Problem to solve » Lines holding the word "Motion" are the ones to copy from the data below.

*** Data Section Begins ***

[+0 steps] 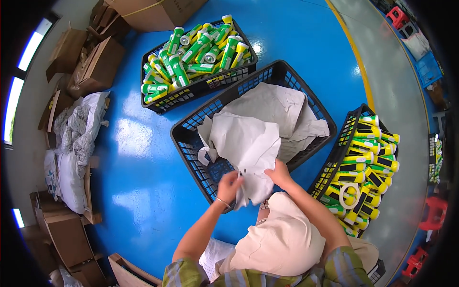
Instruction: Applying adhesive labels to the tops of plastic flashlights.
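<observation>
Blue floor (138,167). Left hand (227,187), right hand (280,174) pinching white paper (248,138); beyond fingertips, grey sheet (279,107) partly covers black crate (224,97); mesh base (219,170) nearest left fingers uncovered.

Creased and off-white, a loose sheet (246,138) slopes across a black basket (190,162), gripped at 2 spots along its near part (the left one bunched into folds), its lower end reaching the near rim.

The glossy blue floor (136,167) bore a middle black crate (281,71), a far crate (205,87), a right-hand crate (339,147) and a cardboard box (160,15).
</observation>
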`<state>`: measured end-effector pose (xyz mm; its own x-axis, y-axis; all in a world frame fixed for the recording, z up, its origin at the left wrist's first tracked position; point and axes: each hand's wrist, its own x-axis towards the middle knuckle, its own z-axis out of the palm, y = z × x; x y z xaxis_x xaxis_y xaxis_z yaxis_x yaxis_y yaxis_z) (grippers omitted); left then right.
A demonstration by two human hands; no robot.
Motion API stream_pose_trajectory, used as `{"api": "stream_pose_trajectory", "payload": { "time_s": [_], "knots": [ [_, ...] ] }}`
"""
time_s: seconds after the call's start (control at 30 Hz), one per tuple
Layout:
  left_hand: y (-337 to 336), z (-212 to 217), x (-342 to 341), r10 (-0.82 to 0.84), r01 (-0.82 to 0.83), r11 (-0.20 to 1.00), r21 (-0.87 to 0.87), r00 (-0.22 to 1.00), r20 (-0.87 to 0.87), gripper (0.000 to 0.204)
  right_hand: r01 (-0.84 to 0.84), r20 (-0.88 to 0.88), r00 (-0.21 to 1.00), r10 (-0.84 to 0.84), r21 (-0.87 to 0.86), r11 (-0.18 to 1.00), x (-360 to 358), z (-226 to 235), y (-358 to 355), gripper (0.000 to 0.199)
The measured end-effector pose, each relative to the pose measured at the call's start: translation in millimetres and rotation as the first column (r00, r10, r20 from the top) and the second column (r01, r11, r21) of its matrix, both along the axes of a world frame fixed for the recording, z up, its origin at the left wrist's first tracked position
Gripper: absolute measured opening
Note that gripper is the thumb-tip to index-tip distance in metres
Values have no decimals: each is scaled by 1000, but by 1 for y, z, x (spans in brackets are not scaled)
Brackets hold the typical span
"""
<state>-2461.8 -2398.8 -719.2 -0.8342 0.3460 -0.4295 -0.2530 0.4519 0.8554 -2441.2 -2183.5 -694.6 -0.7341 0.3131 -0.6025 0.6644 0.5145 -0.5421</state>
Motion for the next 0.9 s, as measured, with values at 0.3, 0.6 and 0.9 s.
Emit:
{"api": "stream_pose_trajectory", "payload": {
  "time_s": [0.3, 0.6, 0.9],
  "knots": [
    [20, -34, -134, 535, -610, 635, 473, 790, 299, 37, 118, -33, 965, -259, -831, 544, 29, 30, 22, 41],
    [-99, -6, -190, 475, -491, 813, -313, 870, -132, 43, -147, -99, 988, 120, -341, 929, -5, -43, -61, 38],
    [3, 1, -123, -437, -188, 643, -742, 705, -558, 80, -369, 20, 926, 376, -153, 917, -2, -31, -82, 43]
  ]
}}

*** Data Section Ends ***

Exercise output »
Motion API stream_pose_trajectory, used as `{"api": "stream_pose_trajectory", "payload": { "time_s": [_], "knots": [ [_, ...] ] }}`
Motion for the next 0.9 s, as measured, with values at 0.3, 0.6 and 0.9 s.

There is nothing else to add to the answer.